__Activity__: Within the listing below, locate all lines containing the word "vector". Copy each one.

───── Supplied material

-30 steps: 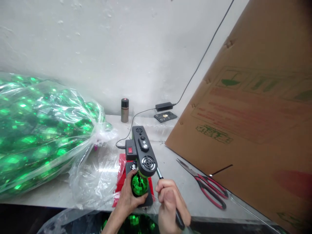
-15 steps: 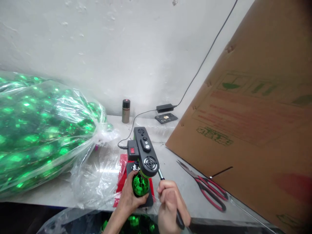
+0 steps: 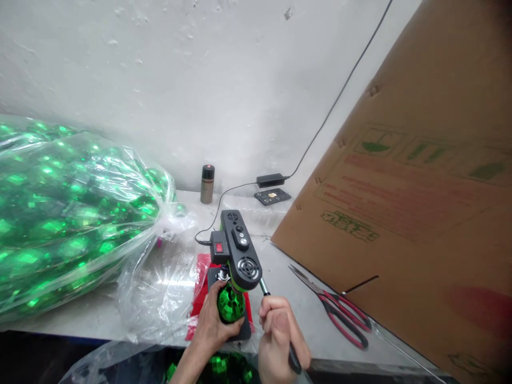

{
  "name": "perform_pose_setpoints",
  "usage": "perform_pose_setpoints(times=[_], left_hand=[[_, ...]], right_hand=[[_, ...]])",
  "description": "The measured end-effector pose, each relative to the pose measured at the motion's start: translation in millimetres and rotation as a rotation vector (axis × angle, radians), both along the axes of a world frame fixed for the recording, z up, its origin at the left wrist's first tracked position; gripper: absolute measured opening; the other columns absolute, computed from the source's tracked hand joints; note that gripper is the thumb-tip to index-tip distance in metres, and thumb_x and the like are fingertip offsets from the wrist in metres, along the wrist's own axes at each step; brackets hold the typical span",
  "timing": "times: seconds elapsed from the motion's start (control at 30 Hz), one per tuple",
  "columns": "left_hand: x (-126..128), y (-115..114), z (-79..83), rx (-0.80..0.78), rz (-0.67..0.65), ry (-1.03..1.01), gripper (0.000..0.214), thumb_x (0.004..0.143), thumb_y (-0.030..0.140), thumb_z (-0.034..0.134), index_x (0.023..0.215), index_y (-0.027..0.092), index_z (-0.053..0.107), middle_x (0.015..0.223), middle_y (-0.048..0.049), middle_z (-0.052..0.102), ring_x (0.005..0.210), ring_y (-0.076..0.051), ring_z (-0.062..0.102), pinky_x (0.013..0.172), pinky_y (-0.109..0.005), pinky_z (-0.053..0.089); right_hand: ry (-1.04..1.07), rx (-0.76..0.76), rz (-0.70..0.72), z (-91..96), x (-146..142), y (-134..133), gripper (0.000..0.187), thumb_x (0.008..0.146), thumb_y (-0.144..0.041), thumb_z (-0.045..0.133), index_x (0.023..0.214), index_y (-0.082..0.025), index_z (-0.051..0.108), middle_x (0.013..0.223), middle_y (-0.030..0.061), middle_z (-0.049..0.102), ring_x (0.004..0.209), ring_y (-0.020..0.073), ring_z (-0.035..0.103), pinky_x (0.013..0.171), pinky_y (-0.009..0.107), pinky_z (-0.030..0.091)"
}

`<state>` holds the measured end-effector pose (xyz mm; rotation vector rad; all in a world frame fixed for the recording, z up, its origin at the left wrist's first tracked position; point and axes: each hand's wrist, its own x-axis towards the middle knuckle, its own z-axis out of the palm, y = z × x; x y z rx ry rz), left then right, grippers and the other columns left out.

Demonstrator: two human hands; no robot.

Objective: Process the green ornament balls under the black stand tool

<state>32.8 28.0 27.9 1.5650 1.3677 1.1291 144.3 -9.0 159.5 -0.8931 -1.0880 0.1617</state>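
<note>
A shiny green faceted ball (image 3: 231, 304) sits in the grip of my left hand (image 3: 214, 320), thumb and fingers curved round its side. It is under the front end of a small black bench drill press (image 3: 241, 250), which has a red switch on its side box. My right hand (image 3: 282, 336) is closed round the black-handled feed lever (image 3: 295, 360), whose metal rod runs up to the machine's head. Below the machine its dark base (image 3: 241, 334) rests on a red sheet (image 3: 195, 320). The head hides the contact between tool and ball.
A clear bag (image 3: 80, 213) of green balls fills the left. More green balls (image 3: 220, 368) lie below the table edge. Red-handled scissors (image 3: 340, 314) lie by a large cardboard box (image 3: 400, 202). Behind stand a brown bottle (image 3: 207, 186), a power adapter (image 3: 270, 180) and a phone (image 3: 272, 197).
The view has shifted very slightly. Both hands, the ball and the lever hold nearly the same positions.
</note>
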Motion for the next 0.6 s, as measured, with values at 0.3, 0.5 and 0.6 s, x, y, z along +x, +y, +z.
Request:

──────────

__Exercise response__:
  "description": "The measured end-effector pose, each relative to the pose measured at the motion's start: translation in millimetres and rotation as a rotation vector (axis × angle, radians), both along the axes of a world frame fixed for the recording, z up, its origin at the left wrist's first tracked position; gripper: absolute measured opening; the other columns absolute, computed from the source's tracked hand joints; note that gripper is the thumb-tip to index-tip distance in metres, and thumb_x and the like are fingertip offsets from the wrist in metres, along the wrist's own axes at each step; brackets hold the typical span",
`<state>` holds the measured end-effector pose (xyz mm; rotation vector rad; all in a world frame fixed for the recording, z up, its origin at the left wrist's first tracked position; point and axes: each hand's wrist, its own x-axis towards the middle knuckle, its own z-axis out of the palm, y = z × x; x y z rx ry rz), left then right, grippers and the other columns left out.

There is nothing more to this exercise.